Столыпин прекрасно понимал, что Россия – это многоукладное и многонациональное государство. В его словах не было никогда ничего обидного по отношению к другим народам, которые осознанно вошли в Российскую империю, были соратниками в строительстве государства, были верными ему, защищали его от внешних врагов. Но, тем не менее, говорил и, мне кажется, это можно повторить сегодня, что русские государственные институты должны быть русскими по духу. В них, безусловно, должны иметь представительство все народы Российской империи со своими интересами, – но не в той мере, в какой это делало бы их вершителями судеб собственно наших русских. Это замечательный тезис, который тоже нужно усвоить всем реформаторам, которые кричат о том, что ни нация, ни народ не являются сегодня субъектом мировой истории и вообще исторического процесса.
Мы видим, как после Столыпина, после Октябрьской революции в большевистской марксистской доктрине, очень обоснованной и развитой по-своему, системной, безусловно, движущей силой, так сказать, протагонистом мировой истории, субъектом исторического делания была объявлена вненациональная, транснациональная общность – класс.

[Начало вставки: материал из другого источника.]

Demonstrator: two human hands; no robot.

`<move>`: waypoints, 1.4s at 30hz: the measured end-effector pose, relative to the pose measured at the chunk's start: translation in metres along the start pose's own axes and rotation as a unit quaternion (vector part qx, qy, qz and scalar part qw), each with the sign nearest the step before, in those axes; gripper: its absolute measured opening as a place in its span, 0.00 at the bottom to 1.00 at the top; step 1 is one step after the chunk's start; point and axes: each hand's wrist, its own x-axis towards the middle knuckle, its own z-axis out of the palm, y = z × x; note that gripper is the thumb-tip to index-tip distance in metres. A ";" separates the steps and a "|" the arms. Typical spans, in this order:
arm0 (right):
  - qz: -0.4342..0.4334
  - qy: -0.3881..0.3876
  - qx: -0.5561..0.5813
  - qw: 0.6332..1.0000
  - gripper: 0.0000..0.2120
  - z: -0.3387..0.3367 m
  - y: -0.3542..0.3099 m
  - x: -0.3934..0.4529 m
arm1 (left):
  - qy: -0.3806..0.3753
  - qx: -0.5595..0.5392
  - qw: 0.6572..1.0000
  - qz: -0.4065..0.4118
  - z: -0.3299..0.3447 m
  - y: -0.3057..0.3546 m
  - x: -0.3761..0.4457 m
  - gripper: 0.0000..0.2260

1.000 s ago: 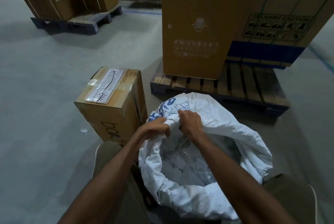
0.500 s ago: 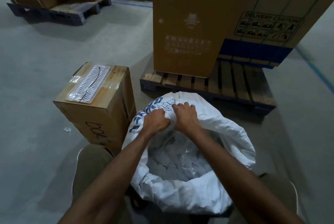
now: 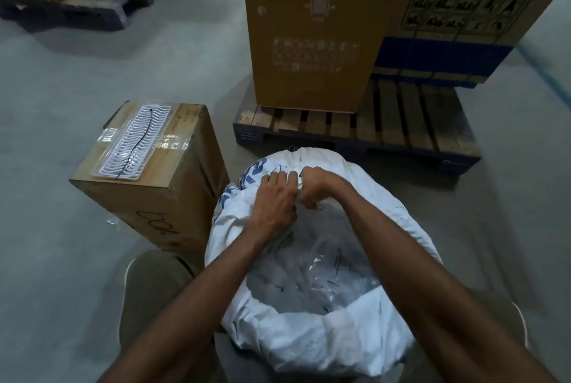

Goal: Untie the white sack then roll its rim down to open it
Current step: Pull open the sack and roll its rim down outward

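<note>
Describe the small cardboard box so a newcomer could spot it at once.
Start at the wooden pallet carrying the tall carton. Left of it, beside the white sack, stands the small cardboard box. Only it has a clear ridged plastic tray taped on top.

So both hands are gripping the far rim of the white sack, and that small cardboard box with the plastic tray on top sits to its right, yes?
Not quite. The head view shows the small cardboard box, plastic tray on top, standing to the left of the white sack, not its right. The rest holds: the left hand and right hand both grip the sack's far rim.
</note>
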 end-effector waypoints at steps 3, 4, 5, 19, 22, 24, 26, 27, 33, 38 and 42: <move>0.005 0.048 0.023 0.999 0.17 0.001 0.005 -0.004 | 0.007 -0.079 0.996 -0.036 0.004 -0.002 0.010 0.22; -0.002 0.118 0.016 0.993 0.17 0.011 0.008 -0.008 | -0.006 -0.107 0.993 -0.053 0.001 -0.003 0.014 0.18; -0.013 0.190 -0.003 0.982 0.22 0.024 0.012 -0.010 | -0.031 -0.134 0.988 -0.072 -0.003 -0.007 0.021 0.17; 0.047 0.018 0.005 0.999 0.20 -0.008 0.031 -0.004 | 0.003 0.005 0.999 0.053 -0.007 0.022 0.029 0.42; 0.056 -0.013 0.009 0.998 0.25 -0.009 0.032 0.002 | 0.017 -0.024 0.999 0.023 0.003 0.019 0.040 0.31; 0.064 0.101 0.000 0.993 0.30 0.011 0.037 -0.003 | -0.022 -0.056 0.998 0.002 0.000 0.017 0.049 0.22; 0.045 0.246 -0.061 0.966 0.35 0.039 0.043 -0.011 | -0.090 -0.075 0.993 -0.014 -0.007 0.013 0.061 0.20; 0.042 0.292 -0.095 0.951 0.38 0.052 0.046 -0.014 | -0.128 -0.085 0.988 -0.022 -0.010 0.011 0.068 0.22; 0.087 0.245 -0.009 0.966 0.19 0.051 0.062 -0.002 | -0.227 -0.051 0.972 0.014 -0.008 0.013 0.084 0.33; 0.077 0.039 0.099 0.991 0.32 0.001 0.066 0.019 | -0.014 0.002 0.993 0.121 0.011 0.034 0.070 0.44; 0.082 0.059 0.140 0.985 0.28 0.006 0.068 0.019 | 0.000 -0.028 0.995 0.099 0.007 0.038 0.084 0.22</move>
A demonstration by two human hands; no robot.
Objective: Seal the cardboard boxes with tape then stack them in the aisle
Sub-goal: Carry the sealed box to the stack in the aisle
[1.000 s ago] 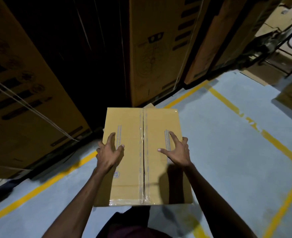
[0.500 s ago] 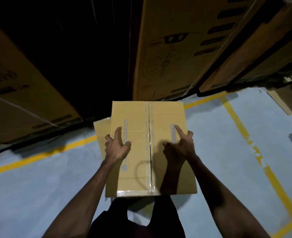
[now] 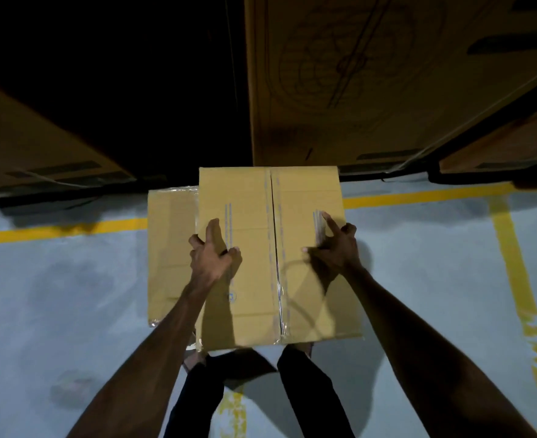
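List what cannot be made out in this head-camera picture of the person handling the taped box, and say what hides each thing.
- Lower box: mostly covered by the upper box and the left arm.
- Right hand: motion-blurred, so its contact with the upper box is unclear.
- Person's feet: hidden under the upper box's near edge.
- Large cartons behind: cut off by the top edge; the gap beside them is too dark.
- Tape roll: none in view.

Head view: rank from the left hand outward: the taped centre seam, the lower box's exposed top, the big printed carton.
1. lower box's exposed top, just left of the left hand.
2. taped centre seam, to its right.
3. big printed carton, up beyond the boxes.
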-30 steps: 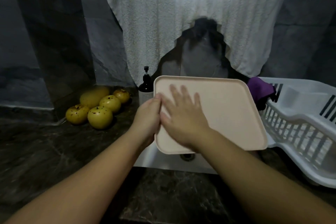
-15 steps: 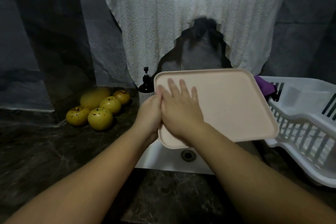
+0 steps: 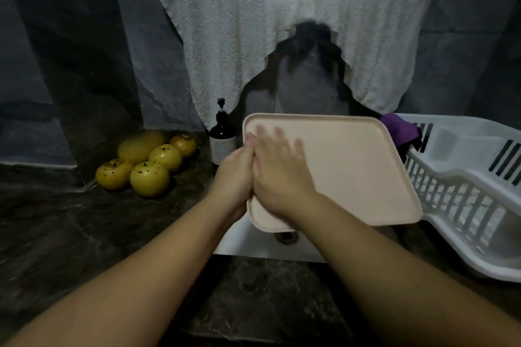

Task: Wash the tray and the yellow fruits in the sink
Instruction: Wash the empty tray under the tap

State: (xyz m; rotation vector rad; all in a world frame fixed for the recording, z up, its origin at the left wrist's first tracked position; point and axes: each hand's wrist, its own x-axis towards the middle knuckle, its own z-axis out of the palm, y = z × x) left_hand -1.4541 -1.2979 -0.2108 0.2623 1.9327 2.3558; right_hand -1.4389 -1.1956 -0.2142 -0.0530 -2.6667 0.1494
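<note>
tray point(image 3: 352, 166) under flat right hand point(image 3: 279, 177)

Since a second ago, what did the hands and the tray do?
The right hand slid a little across the tray, rubbing it, and the tray tilted slightly over the sink. The left hand kept gripping the tray's left edge. The yellow fruits, soap bottle and rack stayed put.

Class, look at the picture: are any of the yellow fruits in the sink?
No, the yellow fruits all sit on the dark counter, left of the sink.
</note>
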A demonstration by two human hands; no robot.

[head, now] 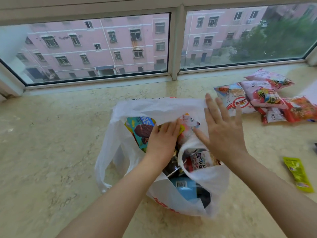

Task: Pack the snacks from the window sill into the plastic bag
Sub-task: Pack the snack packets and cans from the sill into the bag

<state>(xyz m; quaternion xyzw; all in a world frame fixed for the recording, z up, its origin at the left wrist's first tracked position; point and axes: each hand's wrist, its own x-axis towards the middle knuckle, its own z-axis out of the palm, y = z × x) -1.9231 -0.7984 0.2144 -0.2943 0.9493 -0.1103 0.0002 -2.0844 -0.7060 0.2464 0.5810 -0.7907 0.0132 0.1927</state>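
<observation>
Left hand (162,140) fingers held straight and together, pressed flat on packets inside bag. Right hand (223,129) fingers straight, spread, raised at bag's right rim; contact cannot be told. Thin, crinkled white plastic bag (120,148) laid open on glossy marbled window sill (51,134), stuffed with glossy snack packets (142,131). Unpacked pillow-shaped packets (264,98) clustered far right; flat yellow sachet (298,174) apart.

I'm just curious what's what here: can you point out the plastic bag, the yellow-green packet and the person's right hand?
plastic bag (159,107): head view, far rim.
yellow-green packet (297,174): head view, middle of wrapper.
right hand (223,133): head view, back of hand.
</observation>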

Мы видим, как в девяностые годы, в конце двадцатого века то же самое: опять не нация – движущая сила мировой истории, а индивид, гражданин мира, со своими правами человека, не связанными никакими узами с собственной цивилизацией. Это роднит вульгарно-либеральную доктрину в ее последнем, разумеется, нашего времени, выражении с марксистской и большевистской. В то время как классические либералы конца девятнадцатого века, возможно, перевернулись бы в гробу, услышав многие критерии сегодняшней демократии и прав человека, особенно когда символами таких прав и свобод становится не свобода к творческому проявлению сил своих, а свобода различных парадов и свобода объявлять норму ничем не лучше, а равной извращению. Элита – народ, русский народ был в корне – Столыпин в это безгранично верил.
Одни цитаты из его речей – а по свидетельству современников, он зажигал аудиторию, – свидетельствовали о том, что там нет ни грани фальши, ни грани политической конъюнктуры. Это убежденность человека в своей правоте, в своем служении.
Я в фигуре Столыпина сегодня ищу символ почти недосягаемой высоты отношения к своему государственному долгу. Отношение к власти как к служению, колоссальной ответственности за то наследие, которое передано этой власти предыдущими поколениями на сегодняшний день, и за будущее, – такое отношение для нас тоже должно быть уроком, примером и, наверное, труднодостижимым пока идеалом.
В каких условиях могут проводиться реформы такого масштаба и такой глубины, как видел их Столыпин?
Во-первых, когда мы оцениваем его опыт и сравниваем с концепциями сегодняшнего дня, – сегодня перед нами опять стоит проблема модернизации. Модернизация – это не создание отдельных научных центров (кстати, по отдельным научным направлениям и достижениям науки в советское время у нас не было недостатка в выдающихся ученых, в выдающихся достижениях). Дело не в этом. Дело в том, что ровное развитие регионов, гармоничное поступательное развитие всех сфер общественной материальной жизни, быта – вот основа для модернизации, которая должна коснуться жизни каждого человека. И социальная, и политическая модернизация, безусловно.
Для этого необходимо, действительно, доверие, доверие взаимное. Вера в то, что те, кто облечен властью, несут ответственность, а не требуют этой власти ради власти, ради материальных благ. В этом отношении даже враждебная, нигилистическая элита начала двадцатого века была, конечно, все равно гораздо более бескорыстной, чем элита нынешняя.
Для того, чтобы Россия шла вперед, нам нужна новая элита. Но как ее создать?
Мог ли Столыпин осуществлять свои реформы, и почему, собственно, деятельность первой Российской Думы всех созывов, на самом деле, не предотвратила ни революцию, ни последующее тяжелейшее развитие ее в большевистских, так сказать, обручах, которые сковали всю страну?
Кстати, это было возможно уже и на том этапе, и единственное, что вообще было возможным, потому что марксистская доктрина – великолепный инструмент для разрушения, но для созидания требовалось сковать Россию железными обручами. Отнять землю у крестьян, которую им обещали дать. А хотели ли те представители элиты, которые работали в первых Думах, созидать? И хотели ли они успеха тех или иных реформ?
Русский радикализм, о котором писали братья Трубецкие, проявился тогда во всей своей красе. Нам нужно все или ничего. Нельзя реформировать образование, потому что все равно это не будет так, как должно быть в идеале. Нам нужно все или ничего, революция или ничего.
Поэтому не для защиты государства, не для вывода его из кризиса, левые, но не только левые, а леволиберальные силы, кадеты пришли в Думу. Они требовали всего или ничего. Они поняли ценность государства как такового лишь в эмиграции, где они потом оставили в сборниках полные горечи воспоминания, суждения о самих себе.